OK, what am I really talking about? Just in case you’ve been living under a rock, J. P. Morgan Chase recently released a formal apology for its participation in slavery. Apparently, J.P. Morgan Chase feels it owes blacks in Louisiana reparations for holding slaves as collateral for loans. They desire to amend this situation by giving high school graduates in that state scholarships and internships with the prospect of a job after graduation
Sounds nice right? Wrong.
The leaders of the reparation movement are furious saying that $5 million is an insult. I believe every black worth their soul should agree.
How dare J.P. Morgan Chase feel it is okay to buy blacks off? Not only did it take the company a long time to apologize for an act that has prevalent for over 200 years, but the company also offered us a pitiful monetary compensation for the pain our ancestors endured.
Don’t get me wrong. I am by no means so radical that I cannot appreciate the apology that is offered. Nor am I upset that the company did finally apologized. However, I am infuriated that J.P. Morgan Chase obviously feels the black community can be bought off – and so cheaply for that matter.
Blacks cannot send a memorandum to the rest of America that this is acceptable behavior. How can you put a price tag on the humiliation our ancestors suffered? And if you can deem any price acceptable, how can you possibly find any monetary value to place on being torn away from our natural environment, culture and family? Let us not forget that once we were separated from everything that we had known, we were then dragged across the ocean and tormented along the way. Some of them were thrown overboard, and when we finally made it to America, we were auctioned off like animals.

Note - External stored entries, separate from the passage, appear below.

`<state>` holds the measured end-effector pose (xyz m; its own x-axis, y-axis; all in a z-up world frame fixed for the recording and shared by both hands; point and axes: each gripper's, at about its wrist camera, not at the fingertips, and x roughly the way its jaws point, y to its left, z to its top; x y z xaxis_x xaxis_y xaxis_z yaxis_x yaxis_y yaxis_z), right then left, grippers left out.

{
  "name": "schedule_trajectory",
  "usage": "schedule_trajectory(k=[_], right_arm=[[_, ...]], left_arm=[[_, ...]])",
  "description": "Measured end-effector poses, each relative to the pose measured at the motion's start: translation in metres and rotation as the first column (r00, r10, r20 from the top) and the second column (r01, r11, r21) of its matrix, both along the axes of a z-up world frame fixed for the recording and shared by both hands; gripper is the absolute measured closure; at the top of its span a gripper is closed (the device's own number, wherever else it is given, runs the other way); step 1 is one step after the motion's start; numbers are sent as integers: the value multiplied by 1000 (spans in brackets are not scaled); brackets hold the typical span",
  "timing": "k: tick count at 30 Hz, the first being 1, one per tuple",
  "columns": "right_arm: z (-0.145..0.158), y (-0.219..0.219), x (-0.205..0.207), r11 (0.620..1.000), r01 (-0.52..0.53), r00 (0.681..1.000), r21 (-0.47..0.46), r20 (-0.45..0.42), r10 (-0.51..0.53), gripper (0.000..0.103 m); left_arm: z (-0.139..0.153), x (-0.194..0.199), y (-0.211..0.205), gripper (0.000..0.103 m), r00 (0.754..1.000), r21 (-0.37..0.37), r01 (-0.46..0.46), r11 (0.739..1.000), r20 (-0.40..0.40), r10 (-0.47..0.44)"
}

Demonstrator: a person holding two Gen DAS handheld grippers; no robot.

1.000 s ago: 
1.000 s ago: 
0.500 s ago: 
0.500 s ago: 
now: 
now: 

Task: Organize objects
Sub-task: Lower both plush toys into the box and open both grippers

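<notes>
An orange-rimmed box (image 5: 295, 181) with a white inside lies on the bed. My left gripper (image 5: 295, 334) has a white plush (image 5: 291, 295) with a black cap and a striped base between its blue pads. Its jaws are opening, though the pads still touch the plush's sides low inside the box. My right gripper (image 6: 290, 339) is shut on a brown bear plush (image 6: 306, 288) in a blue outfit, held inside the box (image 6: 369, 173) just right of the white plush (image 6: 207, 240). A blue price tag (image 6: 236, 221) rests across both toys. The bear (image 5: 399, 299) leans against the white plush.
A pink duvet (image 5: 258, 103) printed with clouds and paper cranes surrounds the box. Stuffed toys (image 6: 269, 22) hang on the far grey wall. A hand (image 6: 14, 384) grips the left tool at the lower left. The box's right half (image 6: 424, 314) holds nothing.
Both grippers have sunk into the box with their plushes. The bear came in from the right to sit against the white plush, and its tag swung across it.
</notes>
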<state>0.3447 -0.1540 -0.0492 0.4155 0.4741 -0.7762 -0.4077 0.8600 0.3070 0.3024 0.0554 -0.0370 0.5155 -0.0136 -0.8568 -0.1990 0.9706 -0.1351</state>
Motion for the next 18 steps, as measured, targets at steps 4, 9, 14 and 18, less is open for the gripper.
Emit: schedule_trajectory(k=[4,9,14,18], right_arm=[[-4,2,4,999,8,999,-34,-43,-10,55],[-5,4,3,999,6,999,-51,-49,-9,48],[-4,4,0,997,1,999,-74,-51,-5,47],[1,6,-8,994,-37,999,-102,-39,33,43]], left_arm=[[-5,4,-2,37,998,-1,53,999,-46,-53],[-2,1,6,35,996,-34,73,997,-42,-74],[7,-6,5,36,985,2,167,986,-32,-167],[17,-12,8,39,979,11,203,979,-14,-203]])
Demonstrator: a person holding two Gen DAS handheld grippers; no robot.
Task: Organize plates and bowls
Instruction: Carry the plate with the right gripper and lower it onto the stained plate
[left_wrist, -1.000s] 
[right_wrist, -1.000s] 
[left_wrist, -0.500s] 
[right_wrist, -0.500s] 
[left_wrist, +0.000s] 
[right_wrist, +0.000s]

I just don’t understand how some blacks could be OK with taking any type of compensation after this treatment. An apology was in order, yes, but anything other than that is considered a joke. If the black community accepts this pitiful compensation, that tells J.P. Morgan Chase and everyone else we forgive them. It sends a message that blacks are over slavery, and that it is a mere incident recorded in American history. We can no longer bring it up again and have a valid point when trying to argue that the playing field between blacks and the majority race in America is not level. Accepting reparations says the black community can be bought off anytime we are wronged. It sends a message that not only can our bodies and minds be disrespected, but so can our civil rights because all blacks seem to want is an apology and a few million dollars to make up for the inconvenience.
This simply is not and will not become true. We have worked too hard to get to where we are today. I know the money may seem alluring, tempting and glamorous even. But we as African people have always been a proud race, and accepting this money and such would demonstrate weakness. We have always found a way to provide for our children and ourselves; we cannot start taking handouts now because others finally recognize that they are wrong.
What we as a community need to do is unite and find an answer within ourselves to solve our own problems. There is nothing wrong with accepting an apology, but forgetting why an apology was issued will be detrimental to our community and accepting any form of reparation would ultimately do more harm than good.